Non si tratta soltanto di favorire il prodotto locale o di scegliere la qualità (Vegetables and seasonal vegetables matured in a natural way and not yet collected green etc.). The real problem is the cost: 1) the effects of consumption that provides the transport of food through half the world, 2) economic support from the community to remedy the environmental damage, and 3) economic represented on government support to farmers who can no longer sell their products on the local market.

Bianca Bianchini concluded by stressing the importance of a varied and focused on new proposals submitted by the confrontation of cultures and ethnicities.
topics worthy of reflection, as I said, but hanno scatenato le mie manie classificatorie da insegnante di scienze. Vediamo.

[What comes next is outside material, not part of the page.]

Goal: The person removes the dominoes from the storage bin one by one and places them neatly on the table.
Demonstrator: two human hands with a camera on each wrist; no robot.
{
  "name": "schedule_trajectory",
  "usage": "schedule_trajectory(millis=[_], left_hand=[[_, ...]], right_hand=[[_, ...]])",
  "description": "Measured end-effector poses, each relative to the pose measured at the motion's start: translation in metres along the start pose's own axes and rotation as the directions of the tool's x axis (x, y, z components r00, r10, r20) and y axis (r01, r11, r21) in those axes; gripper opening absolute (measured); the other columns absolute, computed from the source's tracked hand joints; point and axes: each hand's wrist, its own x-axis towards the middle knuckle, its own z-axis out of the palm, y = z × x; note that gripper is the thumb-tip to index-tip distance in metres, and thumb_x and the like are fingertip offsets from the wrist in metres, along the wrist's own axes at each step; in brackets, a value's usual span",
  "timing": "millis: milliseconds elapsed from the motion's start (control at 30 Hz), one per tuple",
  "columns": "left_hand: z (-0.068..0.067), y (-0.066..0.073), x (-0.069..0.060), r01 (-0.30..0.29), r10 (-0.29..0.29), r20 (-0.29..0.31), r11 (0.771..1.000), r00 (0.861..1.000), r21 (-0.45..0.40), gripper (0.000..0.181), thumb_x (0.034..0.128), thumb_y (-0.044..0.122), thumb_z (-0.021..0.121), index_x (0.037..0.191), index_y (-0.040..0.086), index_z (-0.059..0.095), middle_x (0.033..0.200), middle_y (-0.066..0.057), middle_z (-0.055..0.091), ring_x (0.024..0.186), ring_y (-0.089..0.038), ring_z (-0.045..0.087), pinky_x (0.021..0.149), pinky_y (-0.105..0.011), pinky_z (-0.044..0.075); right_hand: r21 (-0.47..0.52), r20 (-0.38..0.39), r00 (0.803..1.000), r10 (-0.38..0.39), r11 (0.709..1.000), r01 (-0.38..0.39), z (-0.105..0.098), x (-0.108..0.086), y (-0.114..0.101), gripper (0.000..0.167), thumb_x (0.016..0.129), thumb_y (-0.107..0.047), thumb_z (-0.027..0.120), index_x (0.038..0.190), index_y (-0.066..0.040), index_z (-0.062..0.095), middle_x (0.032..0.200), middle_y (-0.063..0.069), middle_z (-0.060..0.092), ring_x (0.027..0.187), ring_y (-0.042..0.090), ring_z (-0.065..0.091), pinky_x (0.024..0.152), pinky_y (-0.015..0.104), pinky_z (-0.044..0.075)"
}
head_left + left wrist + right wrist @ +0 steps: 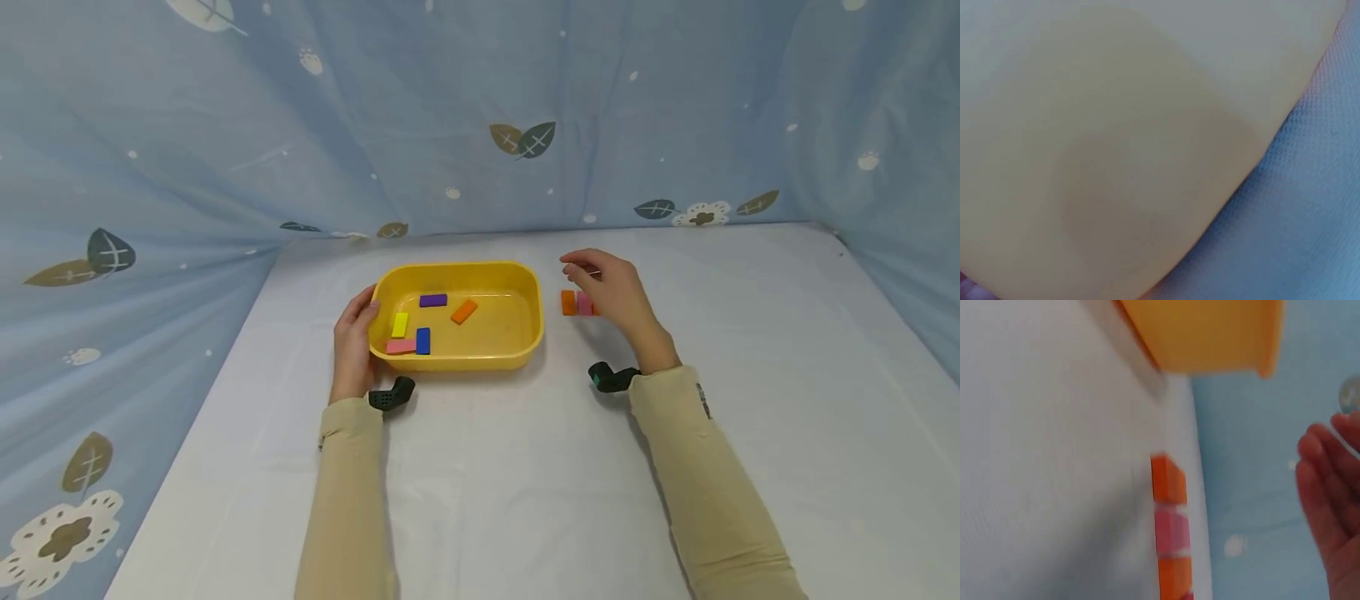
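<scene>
A yellow plastic basin (450, 363) stands on the table, with several small flat blocks lying in it: a purple block (433, 301), an orange block (464, 312), a yellow block (400, 325), a pink block (401, 347) and a blue block (423, 341). At the basin's left end my left hand (350, 346) grips the rim. My right hand (611, 292) hovers over the table to the basin's right, fingers loosely bent and holding nothing. Below it, an orange block (1169, 480), a pink block (1172, 531) and another orange block (1174, 578) form a row, partly hidden in the head view.
A white cloth (480, 483) covers the table. Behind and beside it hangs a blue patterned curtain (420, 108). Dark wrist cameras sit on both wrists. A large blurred pale-yellow surface (1116, 156) fills most of the left wrist view.
</scene>
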Motion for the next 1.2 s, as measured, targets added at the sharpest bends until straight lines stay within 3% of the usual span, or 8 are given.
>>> schedule_trajectory(millis=[133, 300, 467, 633, 733, 900, 1033, 1200], left_hand=[[0.0, 0.0, -0.001, 0.001, -0.001, 0.003, 1.0, 1.0, -0.003, 0.037, 0.0898, 0.03, 0.053, 0.126, 0.024, 0.049, 0.131, 0.006, 0.043, 0.117, -0.013, 0.042, 0.097, -0.026, 0.036], [-0.002, 0.0, -0.001, 0.0, 0.0, 0.002, 1.0, 1.0, -0.005, 0.038, 0.0893, 0.031, 0.053, 0.127, 0.024, 0.049, 0.131, 0.006, 0.043, 0.117, -0.014, 0.042, 0.098, -0.027, 0.036], [0.0, -0.001, 0.0, -0.019, 0.019, 0.001, 1.0, 1.0, -0.007, 0.038, 0.0895, 0.03, 0.053, 0.127, 0.022, 0.049, 0.13, 0.006, 0.043, 0.117, -0.014, 0.043, 0.097, -0.026, 0.036], [0.002, -0.001, 0.001, -0.017, 0.017, -0.013, 1.0, 1.0, 0.007, 0.038, 0.0893, 0.031, 0.053, 0.127, 0.023, 0.049, 0.13, 0.006, 0.043, 0.117, -0.014, 0.043, 0.096, -0.026, 0.037], [0.002, -0.002, 0.002, -0.014, 0.014, -0.007, 1.0, 1.0, 0.006, 0.039, 0.0897, 0.031, 0.052, 0.127, 0.023, 0.048, 0.131, 0.006, 0.043, 0.117, -0.015, 0.042, 0.097, -0.026, 0.037], [0.002, -0.003, 0.002, -0.002, 0.002, 0.006, 1.0, 1.0, 0.013, 0.037, 0.0905, 0.031, 0.051, 0.127, 0.024, 0.048, 0.131, 0.006, 0.043, 0.117, -0.014, 0.042, 0.098, -0.027, 0.036], [0.0, -0.005, 0.001, 0.013, -0.013, 0.008, 1.0, 1.0, 0.026, 0.037, 0.0899, 0.033, 0.051, 0.126, 0.026, 0.049, 0.13, 0.008, 0.043, 0.116, -0.012, 0.043, 0.097, -0.027, 0.037], [-0.001, -0.004, 0.002, -0.008, 0.008, 0.001, 1.0, 1.0, 0.027, 0.038, 0.0887, 0.035, 0.053, 0.126, 0.027, 0.05, 0.13, 0.008, 0.043, 0.116, -0.011, 0.043, 0.096, -0.025, 0.037]], right_hand=[[0.036, 0.041, 0.992, -0.117, 0.993, 0.115, 0.016, -0.003, -0.017, 0.028, 0.09, -0.033, 0.051, 0.113, -0.019, 0.06, 0.101, -0.005, 0.06, 0.09, 0.012, 0.057, 0.074, 0.03, 0.05], [-0.01, 0.179, 0.95, -0.257, 0.965, 0.263, 0.041, -0.007, -0.037, 0.03, 0.089, -0.03, 0.053, 0.113, -0.013, 0.06, 0.105, -0.004, 0.058, 0.092, 0.01, 0.055, 0.08, 0.027, 0.048], [-0.166, 0.317, 0.916, -0.247, 0.936, 0.31, 0.063, -0.014, -0.055, 0.03, 0.089, -0.03, 0.053, 0.116, -0.017, 0.058, 0.112, -0.001, 0.054, 0.092, 0.012, 0.055, 0.077, 0.029, 0.048], [-0.321, 0.394, 0.881, -0.26, 0.86, 0.397, 0.081, -0.021, -0.068, 0.034, 0.088, -0.031, 0.054, 0.119, -0.018, 0.057, 0.123, 0.002, 0.049, 0.102, 0.018, 0.053, 0.084, 0.034, 0.046], [-0.411, 0.411, 0.886, -0.215, 0.824, 0.39, 0.09, -0.023, -0.073, 0.036, 0.088, -0.034, 0.054, 0.121, -0.02, 0.055, 0.127, 0.003, 0.046, 0.108, 0.019, 0.05, 0.087, 0.035, 0.045], [-0.433, 0.421, 0.903, -0.091, 0.854, 0.288, 0.102, -0.022, -0.082, 0.042, 0.088, -0.039, 0.051, 0.126, -0.019, 0.052, 0.135, 0.005, 0.039, 0.118, 0.021, 0.041, 0.097, 0.038, 0.037], [-0.411, 0.451, 0.892, -0.025, 0.881, 0.233, 0.11, -0.018, -0.085, 0.052, 0.09, -0.043, 0.045, 0.136, -0.02, 0.039, 0.141, 0.006, 0.03, 0.127, 0.023, 0.03, 0.104, 0.038, 0.027], [-0.419, 0.499, 0.866, -0.013, 0.871, 0.255, 0.112, -0.015, -0.085, 0.05, 0.094, -0.041, 0.036, 0.139, -0.019, 0.032, 0.145, 0.004, 0.024, 0.132, 0.021, 0.021, 0.107, 0.037, 0.019]])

Considerando che sono caffè-dipendente, che in cucina che faccio un uso moderato di spezie esotiche, che il mio menù ideale è a base di pesce, riso, pomodori, melanzane (anche in un unico piatto, tipo una bella paella o un contaminatissimo nasi goreng), pane, vino (pochissimo) e derivati del latte (yogurt, formaggi freschi), che quando mangio da sola non disdegno la cucina veloce e che amo sconsideratamente le mele, come mi devo considerare? Filoaraba e snob-medievale? colonialista ma autarchica? tradizionalista ma amante delle contaminazioni? E soprattutto sarò a chilometri zero o ecodispendiosa? Mah.
Forse I should put more attention in the grocery store. But so, tired of waiting for me right now as I wander the aisles, finally lost my husband and daughter to the supermarket and rushing home to cook a good dinner for two.